Dans le même registre, un homme noir nommé Dee rappelle, au cas où le spectateur ne l'aurait pas compris, que les Roumains sont tous de fieffés bandits, volant les vélos et scooters des enfants pour monter des entreprises spécialisées dans la revente de ferraille. Le sujet du prochain épisode s'annonce déjà brûlant: les tensions entre les différentes communautés ethniques dans les quartiers.
Un climat politique tendu
Les politiciens, de leur côté, ne font rien pour améliorer la situation. Ces dernières années, les positions du gouvernement britannique sur l'immigration se sont radicalisées. Difficile pour les membres d'une communauté, notamment pour celles issues d'Europe centrale, de ne pas se sentir stigmatisés.
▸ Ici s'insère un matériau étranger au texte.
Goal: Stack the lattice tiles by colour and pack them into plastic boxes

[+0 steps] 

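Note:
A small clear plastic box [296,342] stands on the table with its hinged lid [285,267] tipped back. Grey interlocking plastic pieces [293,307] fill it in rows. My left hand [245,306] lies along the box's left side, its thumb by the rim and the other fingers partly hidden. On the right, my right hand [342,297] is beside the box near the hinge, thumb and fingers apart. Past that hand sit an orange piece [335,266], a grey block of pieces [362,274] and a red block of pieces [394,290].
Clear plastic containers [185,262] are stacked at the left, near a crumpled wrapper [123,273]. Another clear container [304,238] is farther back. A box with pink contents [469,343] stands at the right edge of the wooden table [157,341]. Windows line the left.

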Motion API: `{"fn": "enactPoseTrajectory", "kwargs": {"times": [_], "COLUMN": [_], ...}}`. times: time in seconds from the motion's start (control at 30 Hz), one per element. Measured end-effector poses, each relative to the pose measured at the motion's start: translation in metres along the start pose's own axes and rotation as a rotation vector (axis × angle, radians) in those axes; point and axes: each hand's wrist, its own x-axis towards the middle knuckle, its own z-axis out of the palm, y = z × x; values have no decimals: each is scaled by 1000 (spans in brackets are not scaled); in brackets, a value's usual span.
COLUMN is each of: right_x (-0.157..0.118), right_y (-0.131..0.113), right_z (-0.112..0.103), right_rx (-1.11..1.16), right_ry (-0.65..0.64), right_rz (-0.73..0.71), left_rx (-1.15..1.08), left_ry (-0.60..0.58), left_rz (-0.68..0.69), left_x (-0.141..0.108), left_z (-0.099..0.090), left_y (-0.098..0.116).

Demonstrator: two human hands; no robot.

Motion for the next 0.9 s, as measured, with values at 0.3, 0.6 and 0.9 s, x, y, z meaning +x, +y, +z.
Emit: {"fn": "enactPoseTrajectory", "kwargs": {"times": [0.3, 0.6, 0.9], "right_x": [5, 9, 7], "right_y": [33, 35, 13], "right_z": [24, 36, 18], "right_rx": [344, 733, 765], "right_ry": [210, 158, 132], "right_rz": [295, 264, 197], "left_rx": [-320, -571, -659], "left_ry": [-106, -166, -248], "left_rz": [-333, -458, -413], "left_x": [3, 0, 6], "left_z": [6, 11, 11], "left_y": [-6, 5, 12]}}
Le Premier ministre, David Cameron, n'a eu de cesse, ces derniers mois, de mettre en garde le pays contre l’invasion prochaine des Roumains et des Bulgares.
Depuis le 1er janvier 2014, les immigrés d'origine roumaine ou bulgare peuvent travailler dans les pays de l'Union européenne (UE) sans avoir besoin d'un permis spécifique ou d'oeuvrer en tant que travailleur indépendant. David Cameron a de son côté tout fait pour limiter l'entrée de ces populations en Grande-Bretagne tout en durcissant l'accès aux aides sociales pour les immigrés.
Le budget des différents organismes chargés de promouvoir l'égalité entre les citoyens britanniques a été réduit. Le gouvernement de coalition a supprimé les fonds affectés au service d'assistance téléphonique et au programme de subventions de la Commission pour l'égalité et les droits de l'Homme. Les deux services ont d'ailleurs disparu depuis. De quoi alerter les ONG comme le rapporte cette étude sur le racisme en Europe menée par l'ENAR (réseaux européen contre le racisme).